Final project for Developing Data Products course from Johns Hopkins University on Coursera

This is the presentation for the app that you can check out here

What is this app about?

Have you ever wanted to see the Central Limit Theorem in action? It is an asymptotic result that tells us about the distribution of the mean of a sequence of n independent and identically distributed (i.i.d.) random variables drawn from a distribution with given expected value μ and finite variance σ²: for large n (or as n → ∞), we have X̄n ∼ N(μ, σ² / n)

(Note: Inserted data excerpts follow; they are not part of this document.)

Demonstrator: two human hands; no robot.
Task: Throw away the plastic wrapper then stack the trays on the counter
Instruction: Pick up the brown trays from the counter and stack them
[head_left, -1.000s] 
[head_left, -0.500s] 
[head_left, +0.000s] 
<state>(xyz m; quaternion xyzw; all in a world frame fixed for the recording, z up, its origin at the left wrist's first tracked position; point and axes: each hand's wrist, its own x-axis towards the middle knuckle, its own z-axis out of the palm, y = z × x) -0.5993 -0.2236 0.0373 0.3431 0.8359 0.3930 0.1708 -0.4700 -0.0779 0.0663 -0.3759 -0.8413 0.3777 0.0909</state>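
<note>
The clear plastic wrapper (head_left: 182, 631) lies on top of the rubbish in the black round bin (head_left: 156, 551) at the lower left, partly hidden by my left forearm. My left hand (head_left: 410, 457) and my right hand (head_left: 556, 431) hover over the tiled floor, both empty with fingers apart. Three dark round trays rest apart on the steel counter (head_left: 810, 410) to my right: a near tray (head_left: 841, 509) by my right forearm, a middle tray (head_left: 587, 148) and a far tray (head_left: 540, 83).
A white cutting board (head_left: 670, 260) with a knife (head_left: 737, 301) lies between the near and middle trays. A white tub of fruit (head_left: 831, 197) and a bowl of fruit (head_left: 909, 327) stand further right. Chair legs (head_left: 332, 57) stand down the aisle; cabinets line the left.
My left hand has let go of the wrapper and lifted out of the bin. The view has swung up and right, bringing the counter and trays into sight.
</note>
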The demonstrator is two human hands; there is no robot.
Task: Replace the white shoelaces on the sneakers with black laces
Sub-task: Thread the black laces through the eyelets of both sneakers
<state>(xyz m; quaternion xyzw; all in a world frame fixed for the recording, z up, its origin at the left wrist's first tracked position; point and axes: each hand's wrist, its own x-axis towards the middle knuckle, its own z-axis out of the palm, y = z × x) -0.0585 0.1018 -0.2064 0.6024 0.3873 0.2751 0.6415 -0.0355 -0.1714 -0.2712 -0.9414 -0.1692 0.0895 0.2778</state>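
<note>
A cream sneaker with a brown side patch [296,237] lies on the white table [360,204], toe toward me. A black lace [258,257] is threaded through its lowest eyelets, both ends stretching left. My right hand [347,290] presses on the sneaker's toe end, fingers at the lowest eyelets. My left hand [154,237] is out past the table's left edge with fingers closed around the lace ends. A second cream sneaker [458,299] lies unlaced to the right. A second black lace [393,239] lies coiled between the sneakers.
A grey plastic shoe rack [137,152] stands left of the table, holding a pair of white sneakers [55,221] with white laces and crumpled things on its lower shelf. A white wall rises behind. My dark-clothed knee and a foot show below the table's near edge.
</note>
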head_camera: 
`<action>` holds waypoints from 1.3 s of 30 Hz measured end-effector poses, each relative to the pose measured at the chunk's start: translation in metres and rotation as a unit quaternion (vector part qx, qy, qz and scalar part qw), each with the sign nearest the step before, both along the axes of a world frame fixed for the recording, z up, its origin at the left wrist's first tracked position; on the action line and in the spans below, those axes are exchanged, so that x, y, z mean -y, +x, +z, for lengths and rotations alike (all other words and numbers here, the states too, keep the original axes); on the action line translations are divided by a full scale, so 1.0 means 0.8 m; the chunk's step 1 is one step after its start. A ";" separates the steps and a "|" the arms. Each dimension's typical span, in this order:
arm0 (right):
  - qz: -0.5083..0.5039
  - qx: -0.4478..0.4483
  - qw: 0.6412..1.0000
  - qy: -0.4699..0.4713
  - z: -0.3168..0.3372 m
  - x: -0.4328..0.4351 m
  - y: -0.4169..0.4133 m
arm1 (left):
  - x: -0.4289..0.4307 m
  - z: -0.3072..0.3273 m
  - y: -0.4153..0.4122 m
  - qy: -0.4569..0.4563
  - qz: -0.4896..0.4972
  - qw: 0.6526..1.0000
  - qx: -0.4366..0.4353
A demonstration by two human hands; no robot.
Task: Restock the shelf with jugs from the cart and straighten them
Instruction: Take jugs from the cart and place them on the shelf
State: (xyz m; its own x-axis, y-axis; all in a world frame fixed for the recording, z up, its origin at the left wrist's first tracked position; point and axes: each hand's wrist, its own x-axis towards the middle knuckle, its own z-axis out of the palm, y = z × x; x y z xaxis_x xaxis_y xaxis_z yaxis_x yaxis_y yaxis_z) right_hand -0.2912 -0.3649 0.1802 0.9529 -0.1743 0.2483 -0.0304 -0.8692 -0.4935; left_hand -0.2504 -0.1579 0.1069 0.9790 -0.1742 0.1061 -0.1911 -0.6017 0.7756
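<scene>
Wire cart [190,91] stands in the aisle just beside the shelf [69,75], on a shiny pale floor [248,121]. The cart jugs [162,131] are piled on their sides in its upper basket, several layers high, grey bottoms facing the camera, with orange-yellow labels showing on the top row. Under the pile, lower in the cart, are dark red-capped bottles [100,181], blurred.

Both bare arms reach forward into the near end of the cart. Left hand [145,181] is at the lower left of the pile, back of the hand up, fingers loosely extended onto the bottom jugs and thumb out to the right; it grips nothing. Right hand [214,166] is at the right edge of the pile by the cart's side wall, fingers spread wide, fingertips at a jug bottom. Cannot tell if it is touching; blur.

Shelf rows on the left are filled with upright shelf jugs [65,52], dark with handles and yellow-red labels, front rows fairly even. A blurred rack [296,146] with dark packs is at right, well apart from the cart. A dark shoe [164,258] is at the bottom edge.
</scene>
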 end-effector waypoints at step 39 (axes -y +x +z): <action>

It is a powerful and general result that we can use to build confidence intervals, for example. But the theorem does not answer an important question for us to use this result, that is

How large should n be?

How large should n be?

That is the question we are investigating in this application, mainly due to a rule of thumb present in statistics, where it is said that n = 30 is good enough. Now you have a simple app to test that for some distributions:

  • Firstly, you select a distribution to draw samples from;

  • Then, according to the distribution chosen, you can select its parameters;

  • Now it is time select n under “Sample Size - Chosen Distribution”;

  • The last input, “Mean Distribution Samples”, is the real trick for our investigation: we are having this number of samples from the mean distribution in order to plot our graphs.

Histogram vs Density

plot of chunk hist_vs_dens

  • More visual impact;

  • Compares a histogram from the samples of the mean distribution with the density of the asymptotic normal distribution;

  • Created with 5000 samples of the distribution of the mean of 25 i.i.d. random variables exponential with rate parameter 20;

  • Try reproducing it!

Q-Q Plot

plot of chunk qqplot

  • More useful to analyse the fit and the convergence;

  • Quantile-quantile plot with the same comparison from before;

  • Created with 5000 samples of the distribution of the mean of 25 i.i.d. random variables exponential with rate parameter 20;

  • Try reproducing it!